**Task brief:**
In the data below, which lines hold "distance"? Copy every one.

**Data listing:**
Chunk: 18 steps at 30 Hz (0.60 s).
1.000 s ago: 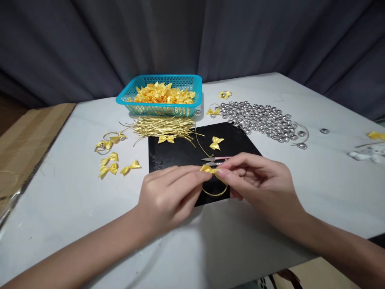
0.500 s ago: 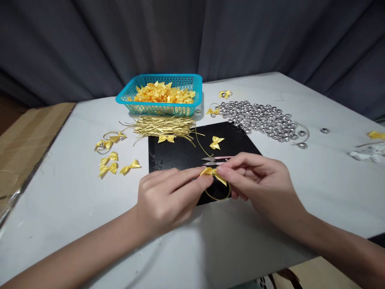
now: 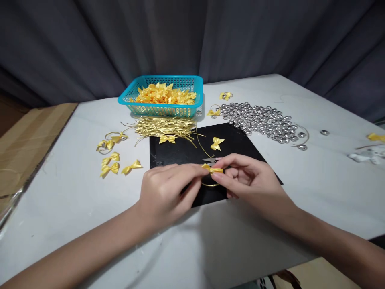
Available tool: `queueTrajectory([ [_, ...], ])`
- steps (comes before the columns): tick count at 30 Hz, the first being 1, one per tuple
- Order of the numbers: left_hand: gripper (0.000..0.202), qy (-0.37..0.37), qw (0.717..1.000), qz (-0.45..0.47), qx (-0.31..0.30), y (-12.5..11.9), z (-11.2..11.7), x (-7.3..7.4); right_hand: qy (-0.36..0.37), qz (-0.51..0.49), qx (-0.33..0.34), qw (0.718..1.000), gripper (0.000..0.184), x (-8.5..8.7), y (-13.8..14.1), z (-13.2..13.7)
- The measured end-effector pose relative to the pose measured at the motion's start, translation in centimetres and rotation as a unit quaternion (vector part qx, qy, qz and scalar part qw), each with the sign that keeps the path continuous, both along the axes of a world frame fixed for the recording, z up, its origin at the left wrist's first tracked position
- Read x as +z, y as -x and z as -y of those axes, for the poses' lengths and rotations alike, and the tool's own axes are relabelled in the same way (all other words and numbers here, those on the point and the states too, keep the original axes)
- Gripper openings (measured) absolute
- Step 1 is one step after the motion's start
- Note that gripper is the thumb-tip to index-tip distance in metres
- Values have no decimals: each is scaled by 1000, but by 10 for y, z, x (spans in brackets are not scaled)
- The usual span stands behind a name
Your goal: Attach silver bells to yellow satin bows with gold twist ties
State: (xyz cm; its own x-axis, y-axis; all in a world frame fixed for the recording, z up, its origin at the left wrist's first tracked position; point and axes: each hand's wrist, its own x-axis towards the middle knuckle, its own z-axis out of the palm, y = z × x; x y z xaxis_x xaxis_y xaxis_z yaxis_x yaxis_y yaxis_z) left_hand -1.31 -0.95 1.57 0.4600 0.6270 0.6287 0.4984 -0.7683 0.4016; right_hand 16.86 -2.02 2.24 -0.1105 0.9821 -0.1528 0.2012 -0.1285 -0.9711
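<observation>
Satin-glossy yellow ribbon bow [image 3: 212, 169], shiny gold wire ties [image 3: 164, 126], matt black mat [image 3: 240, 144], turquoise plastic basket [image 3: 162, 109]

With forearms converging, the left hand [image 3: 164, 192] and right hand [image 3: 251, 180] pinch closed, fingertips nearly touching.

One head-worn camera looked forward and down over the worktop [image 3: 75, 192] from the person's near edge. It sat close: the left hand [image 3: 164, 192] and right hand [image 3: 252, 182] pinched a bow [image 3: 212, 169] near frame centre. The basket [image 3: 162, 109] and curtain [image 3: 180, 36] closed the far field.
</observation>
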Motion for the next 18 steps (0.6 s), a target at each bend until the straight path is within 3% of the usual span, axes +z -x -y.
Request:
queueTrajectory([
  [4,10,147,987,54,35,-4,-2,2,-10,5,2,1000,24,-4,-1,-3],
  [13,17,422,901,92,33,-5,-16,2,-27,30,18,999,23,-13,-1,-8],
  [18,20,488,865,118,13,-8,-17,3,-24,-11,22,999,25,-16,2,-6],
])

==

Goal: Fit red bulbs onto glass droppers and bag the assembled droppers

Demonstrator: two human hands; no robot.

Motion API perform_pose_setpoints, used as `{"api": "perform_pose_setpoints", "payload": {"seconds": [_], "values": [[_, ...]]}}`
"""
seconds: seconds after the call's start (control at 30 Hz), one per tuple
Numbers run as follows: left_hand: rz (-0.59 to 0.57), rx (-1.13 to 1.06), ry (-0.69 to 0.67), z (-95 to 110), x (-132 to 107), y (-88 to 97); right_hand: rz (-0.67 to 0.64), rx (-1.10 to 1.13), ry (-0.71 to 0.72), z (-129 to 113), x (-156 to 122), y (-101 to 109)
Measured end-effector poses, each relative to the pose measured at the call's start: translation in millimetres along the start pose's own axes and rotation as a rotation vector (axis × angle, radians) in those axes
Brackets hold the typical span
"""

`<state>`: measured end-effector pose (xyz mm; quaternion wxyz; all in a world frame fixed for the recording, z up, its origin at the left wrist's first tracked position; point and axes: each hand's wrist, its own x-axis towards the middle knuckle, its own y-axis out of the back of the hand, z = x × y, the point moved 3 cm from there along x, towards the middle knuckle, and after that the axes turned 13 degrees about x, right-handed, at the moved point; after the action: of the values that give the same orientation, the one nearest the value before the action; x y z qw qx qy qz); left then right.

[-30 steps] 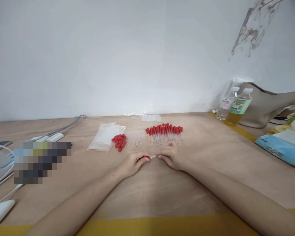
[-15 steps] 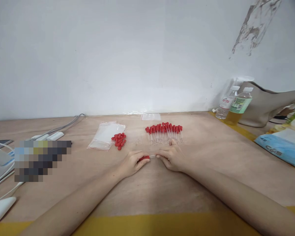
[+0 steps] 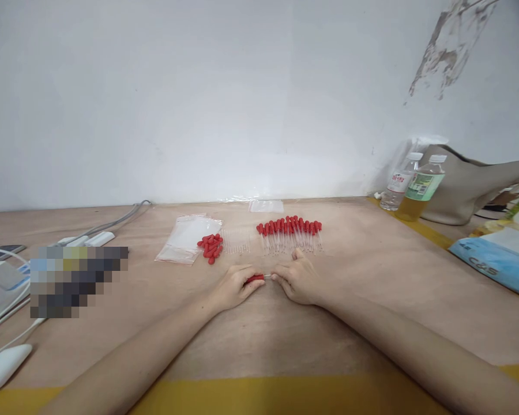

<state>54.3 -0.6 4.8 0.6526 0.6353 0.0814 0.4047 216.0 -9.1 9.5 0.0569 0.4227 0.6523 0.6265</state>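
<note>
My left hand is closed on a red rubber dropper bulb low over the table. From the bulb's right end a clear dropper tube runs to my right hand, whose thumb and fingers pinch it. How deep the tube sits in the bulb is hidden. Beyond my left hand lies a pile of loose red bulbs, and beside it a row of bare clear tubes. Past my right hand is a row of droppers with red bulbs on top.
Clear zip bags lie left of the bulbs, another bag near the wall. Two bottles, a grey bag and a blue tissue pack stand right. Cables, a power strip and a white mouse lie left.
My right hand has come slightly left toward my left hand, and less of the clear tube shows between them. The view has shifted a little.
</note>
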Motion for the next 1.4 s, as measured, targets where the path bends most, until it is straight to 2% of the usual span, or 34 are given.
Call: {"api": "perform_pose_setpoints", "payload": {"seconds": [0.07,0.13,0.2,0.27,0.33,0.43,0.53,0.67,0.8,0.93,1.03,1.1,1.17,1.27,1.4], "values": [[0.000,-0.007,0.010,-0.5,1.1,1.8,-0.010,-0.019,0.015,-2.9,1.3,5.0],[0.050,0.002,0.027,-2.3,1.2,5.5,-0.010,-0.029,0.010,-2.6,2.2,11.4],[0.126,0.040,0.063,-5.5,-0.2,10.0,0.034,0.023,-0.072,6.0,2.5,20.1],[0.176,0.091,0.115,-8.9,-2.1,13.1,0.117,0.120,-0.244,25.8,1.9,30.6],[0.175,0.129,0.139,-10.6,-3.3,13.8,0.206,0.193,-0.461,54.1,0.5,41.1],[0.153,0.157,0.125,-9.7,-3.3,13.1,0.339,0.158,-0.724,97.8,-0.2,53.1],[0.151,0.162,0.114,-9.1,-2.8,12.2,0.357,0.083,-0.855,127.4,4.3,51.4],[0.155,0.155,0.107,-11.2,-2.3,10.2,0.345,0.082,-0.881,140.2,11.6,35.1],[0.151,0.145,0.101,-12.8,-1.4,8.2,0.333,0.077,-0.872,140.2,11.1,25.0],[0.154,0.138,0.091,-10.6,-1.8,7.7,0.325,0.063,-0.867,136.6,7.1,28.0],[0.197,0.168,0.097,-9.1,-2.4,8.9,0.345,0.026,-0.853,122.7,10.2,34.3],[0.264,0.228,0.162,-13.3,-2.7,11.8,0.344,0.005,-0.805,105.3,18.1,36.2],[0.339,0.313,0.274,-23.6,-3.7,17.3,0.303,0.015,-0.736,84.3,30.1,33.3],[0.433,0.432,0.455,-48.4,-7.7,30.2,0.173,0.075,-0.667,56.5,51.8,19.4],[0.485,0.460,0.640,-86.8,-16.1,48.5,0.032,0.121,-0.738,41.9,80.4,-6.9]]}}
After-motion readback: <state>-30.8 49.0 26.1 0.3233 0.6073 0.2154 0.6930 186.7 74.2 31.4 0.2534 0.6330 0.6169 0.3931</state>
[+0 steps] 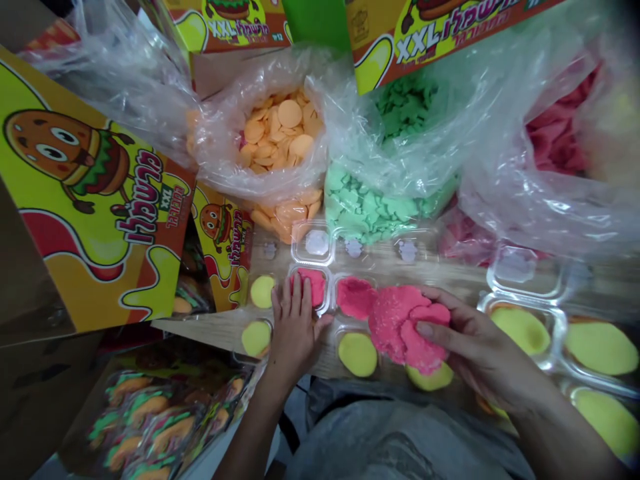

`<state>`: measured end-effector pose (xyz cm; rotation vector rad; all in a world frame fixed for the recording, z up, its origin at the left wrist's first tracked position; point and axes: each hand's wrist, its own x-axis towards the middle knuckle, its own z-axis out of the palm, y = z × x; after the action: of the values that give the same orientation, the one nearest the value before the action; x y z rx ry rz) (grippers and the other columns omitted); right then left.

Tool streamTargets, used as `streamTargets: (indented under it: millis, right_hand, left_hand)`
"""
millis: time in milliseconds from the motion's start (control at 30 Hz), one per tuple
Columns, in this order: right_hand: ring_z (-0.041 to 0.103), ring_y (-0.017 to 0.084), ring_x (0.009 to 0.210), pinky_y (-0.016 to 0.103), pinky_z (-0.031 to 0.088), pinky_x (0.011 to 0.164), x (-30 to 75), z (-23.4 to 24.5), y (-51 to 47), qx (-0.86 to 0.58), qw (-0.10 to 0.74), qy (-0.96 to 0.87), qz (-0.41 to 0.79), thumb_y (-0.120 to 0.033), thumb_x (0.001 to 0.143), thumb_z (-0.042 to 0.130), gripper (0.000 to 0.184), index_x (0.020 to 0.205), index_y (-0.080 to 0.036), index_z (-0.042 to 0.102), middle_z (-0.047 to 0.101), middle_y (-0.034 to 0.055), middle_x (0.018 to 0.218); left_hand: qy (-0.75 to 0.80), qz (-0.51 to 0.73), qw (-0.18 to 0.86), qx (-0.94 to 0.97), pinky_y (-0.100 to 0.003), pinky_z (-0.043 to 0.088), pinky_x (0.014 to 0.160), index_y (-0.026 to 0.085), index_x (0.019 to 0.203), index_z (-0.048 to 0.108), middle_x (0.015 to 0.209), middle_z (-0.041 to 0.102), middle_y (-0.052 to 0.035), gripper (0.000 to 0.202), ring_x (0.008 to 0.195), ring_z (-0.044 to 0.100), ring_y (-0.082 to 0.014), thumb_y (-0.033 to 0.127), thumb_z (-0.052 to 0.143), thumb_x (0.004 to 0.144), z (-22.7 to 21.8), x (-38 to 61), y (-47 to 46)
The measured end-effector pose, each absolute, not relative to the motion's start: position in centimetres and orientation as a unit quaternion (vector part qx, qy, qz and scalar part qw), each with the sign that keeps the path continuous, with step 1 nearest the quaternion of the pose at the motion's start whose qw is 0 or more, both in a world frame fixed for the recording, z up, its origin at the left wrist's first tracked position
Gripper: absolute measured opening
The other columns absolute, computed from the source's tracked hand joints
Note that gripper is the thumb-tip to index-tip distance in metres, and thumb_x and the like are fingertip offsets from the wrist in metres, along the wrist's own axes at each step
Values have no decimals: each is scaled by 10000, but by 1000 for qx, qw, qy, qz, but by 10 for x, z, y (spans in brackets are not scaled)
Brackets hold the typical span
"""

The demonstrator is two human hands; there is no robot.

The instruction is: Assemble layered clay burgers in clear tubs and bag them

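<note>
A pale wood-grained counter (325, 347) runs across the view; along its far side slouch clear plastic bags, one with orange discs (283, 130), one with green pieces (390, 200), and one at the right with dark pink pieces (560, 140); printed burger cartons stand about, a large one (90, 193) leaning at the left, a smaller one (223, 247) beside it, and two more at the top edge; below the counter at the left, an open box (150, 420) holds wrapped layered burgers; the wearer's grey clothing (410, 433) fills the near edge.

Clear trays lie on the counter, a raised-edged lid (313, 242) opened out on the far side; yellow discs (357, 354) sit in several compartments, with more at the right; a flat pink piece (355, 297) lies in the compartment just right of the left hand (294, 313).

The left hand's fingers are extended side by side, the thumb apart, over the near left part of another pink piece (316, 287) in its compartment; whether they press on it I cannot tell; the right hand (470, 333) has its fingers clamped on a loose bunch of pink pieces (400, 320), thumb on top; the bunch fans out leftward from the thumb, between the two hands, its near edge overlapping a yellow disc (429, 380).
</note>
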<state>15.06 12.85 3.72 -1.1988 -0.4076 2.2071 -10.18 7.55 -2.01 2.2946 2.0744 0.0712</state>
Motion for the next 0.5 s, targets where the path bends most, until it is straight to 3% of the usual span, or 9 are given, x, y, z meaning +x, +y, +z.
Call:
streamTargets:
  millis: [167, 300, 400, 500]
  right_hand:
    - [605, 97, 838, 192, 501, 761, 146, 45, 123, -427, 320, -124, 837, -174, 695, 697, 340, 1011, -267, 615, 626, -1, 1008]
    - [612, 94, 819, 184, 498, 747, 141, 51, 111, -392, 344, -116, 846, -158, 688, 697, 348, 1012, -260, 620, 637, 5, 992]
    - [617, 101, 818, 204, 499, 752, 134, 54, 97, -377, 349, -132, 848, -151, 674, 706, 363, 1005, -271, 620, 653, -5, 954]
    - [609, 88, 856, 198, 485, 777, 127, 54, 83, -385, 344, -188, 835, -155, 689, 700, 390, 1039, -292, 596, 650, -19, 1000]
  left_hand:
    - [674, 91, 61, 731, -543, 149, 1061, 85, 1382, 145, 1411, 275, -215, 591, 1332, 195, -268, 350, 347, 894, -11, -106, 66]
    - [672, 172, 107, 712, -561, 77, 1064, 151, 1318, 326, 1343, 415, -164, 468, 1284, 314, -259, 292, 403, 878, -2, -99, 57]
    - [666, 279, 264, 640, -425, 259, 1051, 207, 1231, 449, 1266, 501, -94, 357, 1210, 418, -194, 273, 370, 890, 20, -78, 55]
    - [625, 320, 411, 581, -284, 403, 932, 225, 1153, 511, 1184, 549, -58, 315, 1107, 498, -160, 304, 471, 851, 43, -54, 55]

**Worked solution:**
- Note that gripper is the thumb-tip to index-tip distance in metres
Note that gripper is the thumb-tip to index-tip distance in metres, and thumb_x and the like are fingertip offsets from the wrist in metres, along the wrist's own axes at each step

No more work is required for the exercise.